Young people have many romantic notions about their first jobs -- what they'll be paid, what they'll do. But perhaps the most poignant misconception is that employers will invest time in developing their skills.
年轻人对于自己的第一份工作总是会抱有许多浪漫的幻想——比如薪水、工作内容等等。但或许最令人心酸的错误想法是,雇主会花时间培养他们的能力。

A recent Accenture survey found that 77% of those set to graduate from college in 2013 expected to receive formal training in their first jobs. But only 48% of those in the classes of 2011 and 2012 reported being trained.
埃森哲公司(Accenture)最近的一项调查发现,2013年即将毕业的大学生中,77%的人期待在第一份工作中接受正式培训。但在2011届和2012届的毕业生中,报告接受过培训的却只有48%。

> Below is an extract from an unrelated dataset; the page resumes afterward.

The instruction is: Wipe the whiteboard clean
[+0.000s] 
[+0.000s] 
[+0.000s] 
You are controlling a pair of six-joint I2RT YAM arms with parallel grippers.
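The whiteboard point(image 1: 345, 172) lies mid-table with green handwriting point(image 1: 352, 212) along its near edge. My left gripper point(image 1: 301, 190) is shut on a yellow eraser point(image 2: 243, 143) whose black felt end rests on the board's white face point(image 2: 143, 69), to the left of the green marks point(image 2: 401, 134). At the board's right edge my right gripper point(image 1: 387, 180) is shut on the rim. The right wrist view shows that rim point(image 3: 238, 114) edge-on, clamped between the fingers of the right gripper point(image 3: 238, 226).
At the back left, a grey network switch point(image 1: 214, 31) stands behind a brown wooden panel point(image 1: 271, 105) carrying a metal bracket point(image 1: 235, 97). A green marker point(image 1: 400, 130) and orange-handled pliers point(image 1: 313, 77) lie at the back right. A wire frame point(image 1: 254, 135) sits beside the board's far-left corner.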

"There's a disconnect between employers' expectations of grads entering with relevant skills and the reality," says Katherine LaVelle, a managing director in Accenture's talent and organization practice -- which is that few college grads have job-specific skills on day one. Adding to the problem? "Given economic constraints, lots of employers have looked to cut back." Training is an easy budget line to trim.
埃森哲公司人才与组织业务常务董事凯瑟琳??拉威尔说:“雇主希望毕业生们来到公司时已经具备相关的能力,但期望与现实之间总是存在差距。”也就是说,很少有毕业生在来公司报道的第一天就已经将掌握了具体的工作技能。更糟糕的是什么?“由于经济条件限制,许多雇主都已经打算削减开支。”而培训是最容易被削减的预算项目。

But some companies that hire young people train extensively and claim that if you focus on skills, it's worth the cash. That's true not only in the long run -- LaVelle notes that trained employees "don't quit as quickly" -- but sometimes even in a new hire's first weeks.
但也有公司招聘年轻人后会进行大量培训,还表示只要员工集中发展自己的能力,就值得公司对其投资。事实确实如此,从长期来看,拉威尔发现,接受过培训的员工“不会很快辞职”,而且即使在新招聘人员入职的前几周内,这种培训也物超所值。

Most major investment banks outsource a chunk of their new employee training to a company called Training The Street, which runs two- to two-and-a-half-week programs emphasizing financial skills. Founder and CEO Scott Rostan describes his program as "very real time, very hands on, and very practical." One popular exercise? Would-be bankers get a spreadsheet full of financial data "that is basically ugly," Rostan says, and needs to be formatted. Instructors "explain how to do it, step by step, methodically, all the keystrokes to make it better." This usually takes about 15 minutes. Then, during the course of the program, students keep coming back to the spreadsheet to try again. By the end of the program, "most of them can do it in two, three, four, five minutes or less."
大多数大型投资银行会将新员工培训外包给一家名为Training The Street的培训公司,它会提供为期两周至两周半的培训课程,重点培训财务能力。公司创始人兼CEO斯科特??罗斯坦称公司的课程“非常即时、非常注重实践、非常实用。”要问最受欢迎的练习是什么?罗斯坦表示,想要成为银行业者的培训生们会收到一份“令人厌恶的”财务数据电子表格,他们需要对它进行格式化。讲师们会“系统讲解让表格变得更完美的具体步骤。”这个过程通常需要15分钟时间。而在整个培训过程中,学生们还要经常重新拿出电子表格进行不断尝试。培训结束时,“大多数学生都能在两到五分钟甚至更短的时间内完成表格的格式化。”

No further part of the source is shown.